One of MiG-17s hit by Sidewinders actually survived the clash – and returned to its base with the missile still embedded in its fuselage. The Chinese carefully dismantled the weapon — which had failed to detonate — and quickly forwarded it to the USSR for further analysis.
Once in the USSR, the captured Sidewinder was shown to the government design team led by Ivan Toropov. In the words of one of the Russian engineers, it represented “a university of missile design” for them. Impressed by the simplicity and effectiveness of the U.S.-made weapon, the Soviets decided to reverse engineer it, and launch their own production in 1960.
Fewer than 10 years later, the R-3S was in service with around 20 air forces around the world. However, air wars in the Middle East and in Southeast Asia proved that the weapon was rapidly becoming obsolescent. Thus, the Soviets were most delighted to receive the next AIM-9 variant – this time by post, and directly to Moscow.
Exploiting thick fog and careless guards, Manfred Ramminger – a KGB-agent in West Germany – entered Neuburg air base during the evening of Oct. 22, 1967. Together with his Polish driver Josef Linowski and German F-104 Starfighter pilot Wolf-Diethard Knoppe, he stole an operational AIM-9 from the local ammunition depot and transported it down the entire runway on a wheelbarrow to his Mercedes sedan, parked outside the base.
A clutch of R-3S-missiles as captured by Islamic State at Tabqa air base in Syria in the summer of 2014. ISIS photo
The 2.9-meter-long missile proved unwieldy. Ramminger broke the rear window and covered the protruding part with a carpet. In order not to attract attention of the police, he then marked the protrusion with a piece of red cloth, as required by law.
Reaching his home in Krefeld without any disturbance, Ramminger then patiently dismantled the Sidewinder. He kept the fuse for himself and personally handed it over to his KGB contact.
Finally, he packed all the pieces into a box and then brought it to the nearest post office, from where he shipped it – by air mail – directly to Moscow.
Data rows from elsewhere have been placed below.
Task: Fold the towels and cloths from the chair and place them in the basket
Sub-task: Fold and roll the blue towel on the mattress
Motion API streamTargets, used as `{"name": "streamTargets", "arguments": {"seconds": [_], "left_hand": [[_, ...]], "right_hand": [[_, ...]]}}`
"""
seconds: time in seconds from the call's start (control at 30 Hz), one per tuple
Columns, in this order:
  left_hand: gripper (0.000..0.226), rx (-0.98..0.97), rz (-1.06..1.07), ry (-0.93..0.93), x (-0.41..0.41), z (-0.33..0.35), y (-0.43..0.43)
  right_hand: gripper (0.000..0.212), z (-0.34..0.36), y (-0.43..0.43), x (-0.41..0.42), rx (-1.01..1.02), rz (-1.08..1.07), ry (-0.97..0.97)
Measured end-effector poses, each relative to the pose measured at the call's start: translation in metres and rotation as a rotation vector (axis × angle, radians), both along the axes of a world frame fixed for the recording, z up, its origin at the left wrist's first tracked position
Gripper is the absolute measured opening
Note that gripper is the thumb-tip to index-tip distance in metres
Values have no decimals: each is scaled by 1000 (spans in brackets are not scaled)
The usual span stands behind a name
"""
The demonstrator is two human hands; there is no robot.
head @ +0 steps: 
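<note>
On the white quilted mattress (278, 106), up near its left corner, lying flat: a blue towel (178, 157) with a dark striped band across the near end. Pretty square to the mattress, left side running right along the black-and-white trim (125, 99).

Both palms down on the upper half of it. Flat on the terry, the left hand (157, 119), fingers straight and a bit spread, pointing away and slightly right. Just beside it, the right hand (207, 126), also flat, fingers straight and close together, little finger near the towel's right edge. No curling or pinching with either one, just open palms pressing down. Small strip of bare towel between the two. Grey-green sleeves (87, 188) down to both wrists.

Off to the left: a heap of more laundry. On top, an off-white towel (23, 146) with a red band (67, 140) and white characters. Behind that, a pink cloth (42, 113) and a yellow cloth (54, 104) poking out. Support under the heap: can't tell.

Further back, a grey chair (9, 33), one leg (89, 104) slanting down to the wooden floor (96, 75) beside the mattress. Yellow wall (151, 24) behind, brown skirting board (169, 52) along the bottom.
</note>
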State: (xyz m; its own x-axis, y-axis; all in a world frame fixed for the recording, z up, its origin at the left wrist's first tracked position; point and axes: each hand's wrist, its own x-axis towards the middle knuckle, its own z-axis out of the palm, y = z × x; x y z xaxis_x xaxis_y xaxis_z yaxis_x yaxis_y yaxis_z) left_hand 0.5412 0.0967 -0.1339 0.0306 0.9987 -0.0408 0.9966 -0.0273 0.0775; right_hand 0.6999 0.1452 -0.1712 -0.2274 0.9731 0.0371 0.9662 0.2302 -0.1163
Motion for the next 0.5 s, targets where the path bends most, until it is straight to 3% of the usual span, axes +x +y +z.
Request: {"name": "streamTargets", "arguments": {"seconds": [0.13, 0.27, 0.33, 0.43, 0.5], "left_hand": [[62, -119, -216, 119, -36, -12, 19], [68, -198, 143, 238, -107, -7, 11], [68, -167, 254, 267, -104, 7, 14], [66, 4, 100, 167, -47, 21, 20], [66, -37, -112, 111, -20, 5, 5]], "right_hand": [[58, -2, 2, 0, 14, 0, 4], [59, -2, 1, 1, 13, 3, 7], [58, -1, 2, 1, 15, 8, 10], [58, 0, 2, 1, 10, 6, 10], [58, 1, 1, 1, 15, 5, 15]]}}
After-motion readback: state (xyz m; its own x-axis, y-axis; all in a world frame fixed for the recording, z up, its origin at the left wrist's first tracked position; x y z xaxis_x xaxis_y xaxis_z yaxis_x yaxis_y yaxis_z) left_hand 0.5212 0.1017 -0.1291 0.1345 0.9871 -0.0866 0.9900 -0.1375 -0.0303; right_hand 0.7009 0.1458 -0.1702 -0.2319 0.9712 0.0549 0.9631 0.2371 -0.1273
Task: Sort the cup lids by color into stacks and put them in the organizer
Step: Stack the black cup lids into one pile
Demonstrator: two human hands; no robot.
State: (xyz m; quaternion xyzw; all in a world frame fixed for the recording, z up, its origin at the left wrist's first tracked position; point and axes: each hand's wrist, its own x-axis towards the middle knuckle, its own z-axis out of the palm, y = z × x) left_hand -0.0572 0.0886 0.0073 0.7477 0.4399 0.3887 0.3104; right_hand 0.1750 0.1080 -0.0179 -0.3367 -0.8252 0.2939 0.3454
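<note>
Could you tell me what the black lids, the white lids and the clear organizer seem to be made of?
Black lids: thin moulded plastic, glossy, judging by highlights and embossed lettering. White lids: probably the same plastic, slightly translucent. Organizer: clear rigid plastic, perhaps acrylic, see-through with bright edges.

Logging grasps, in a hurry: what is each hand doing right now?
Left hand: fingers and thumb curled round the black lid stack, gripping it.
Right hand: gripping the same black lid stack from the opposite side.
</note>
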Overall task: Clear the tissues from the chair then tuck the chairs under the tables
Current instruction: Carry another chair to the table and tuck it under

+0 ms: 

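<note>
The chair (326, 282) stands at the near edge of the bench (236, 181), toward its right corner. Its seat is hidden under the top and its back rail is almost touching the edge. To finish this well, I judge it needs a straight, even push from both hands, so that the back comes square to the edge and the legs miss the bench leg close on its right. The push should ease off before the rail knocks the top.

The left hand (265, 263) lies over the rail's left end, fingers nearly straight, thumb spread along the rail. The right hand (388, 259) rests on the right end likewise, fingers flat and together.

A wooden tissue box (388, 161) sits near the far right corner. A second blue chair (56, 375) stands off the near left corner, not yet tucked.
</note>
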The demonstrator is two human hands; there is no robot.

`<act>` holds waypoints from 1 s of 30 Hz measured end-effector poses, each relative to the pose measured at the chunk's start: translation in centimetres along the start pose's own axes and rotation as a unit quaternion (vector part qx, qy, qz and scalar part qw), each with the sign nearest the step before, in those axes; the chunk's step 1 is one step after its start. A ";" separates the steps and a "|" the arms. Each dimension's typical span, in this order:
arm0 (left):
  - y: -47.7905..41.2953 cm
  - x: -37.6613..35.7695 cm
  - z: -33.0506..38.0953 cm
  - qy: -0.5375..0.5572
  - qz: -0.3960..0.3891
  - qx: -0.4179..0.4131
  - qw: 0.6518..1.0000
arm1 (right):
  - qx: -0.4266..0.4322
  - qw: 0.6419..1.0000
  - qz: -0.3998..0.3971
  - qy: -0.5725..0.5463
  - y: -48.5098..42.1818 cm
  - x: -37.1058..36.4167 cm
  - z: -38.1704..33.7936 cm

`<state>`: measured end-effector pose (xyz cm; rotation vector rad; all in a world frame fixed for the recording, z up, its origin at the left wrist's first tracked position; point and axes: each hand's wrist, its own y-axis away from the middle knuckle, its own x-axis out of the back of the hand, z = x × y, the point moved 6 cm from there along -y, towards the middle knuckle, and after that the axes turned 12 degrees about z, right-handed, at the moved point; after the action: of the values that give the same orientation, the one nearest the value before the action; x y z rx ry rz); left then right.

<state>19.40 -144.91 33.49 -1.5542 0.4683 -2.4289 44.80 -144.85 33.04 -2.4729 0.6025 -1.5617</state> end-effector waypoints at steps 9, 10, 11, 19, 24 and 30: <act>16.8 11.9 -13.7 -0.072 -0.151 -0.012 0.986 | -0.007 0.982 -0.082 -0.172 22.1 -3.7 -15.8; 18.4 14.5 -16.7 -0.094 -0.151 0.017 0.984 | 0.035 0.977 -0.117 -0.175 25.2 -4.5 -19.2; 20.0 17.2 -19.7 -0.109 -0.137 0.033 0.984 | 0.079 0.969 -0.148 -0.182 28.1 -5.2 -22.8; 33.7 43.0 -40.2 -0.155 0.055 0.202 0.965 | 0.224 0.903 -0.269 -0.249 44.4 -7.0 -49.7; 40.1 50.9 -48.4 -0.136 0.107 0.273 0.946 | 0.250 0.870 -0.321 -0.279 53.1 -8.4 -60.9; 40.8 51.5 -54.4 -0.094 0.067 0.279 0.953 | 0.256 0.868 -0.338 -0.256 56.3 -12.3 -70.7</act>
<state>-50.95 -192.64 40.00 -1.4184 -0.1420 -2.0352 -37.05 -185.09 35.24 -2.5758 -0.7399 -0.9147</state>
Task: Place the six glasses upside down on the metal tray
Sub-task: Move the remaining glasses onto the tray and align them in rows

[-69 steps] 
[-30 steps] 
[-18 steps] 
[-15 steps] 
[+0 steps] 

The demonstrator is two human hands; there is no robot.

In order to avoid any problems with the German or Soviet customs, Ramminger declared the content of the parcel as being for “low-grade export.”
Due to the weight of the parcel, the post charged him $79.25.
Air transportation services were making mistakes back then at least as often as they make them nowadays, and thus Ramminger’s parcel first traveled from Frankfurt via Paris to Copenhagen, then back to Düsseldorf, before finally reaching Moscow – 10 days late.
Ramminger and his aides were all arrested in late 1968 and jailed for four years. But by then the Soviets had already begun copying the next-generation Sidewinder.
A few years later, they launched a new variant, the R-13M. It boasted much-improved performance, including a limited front-aspect capability.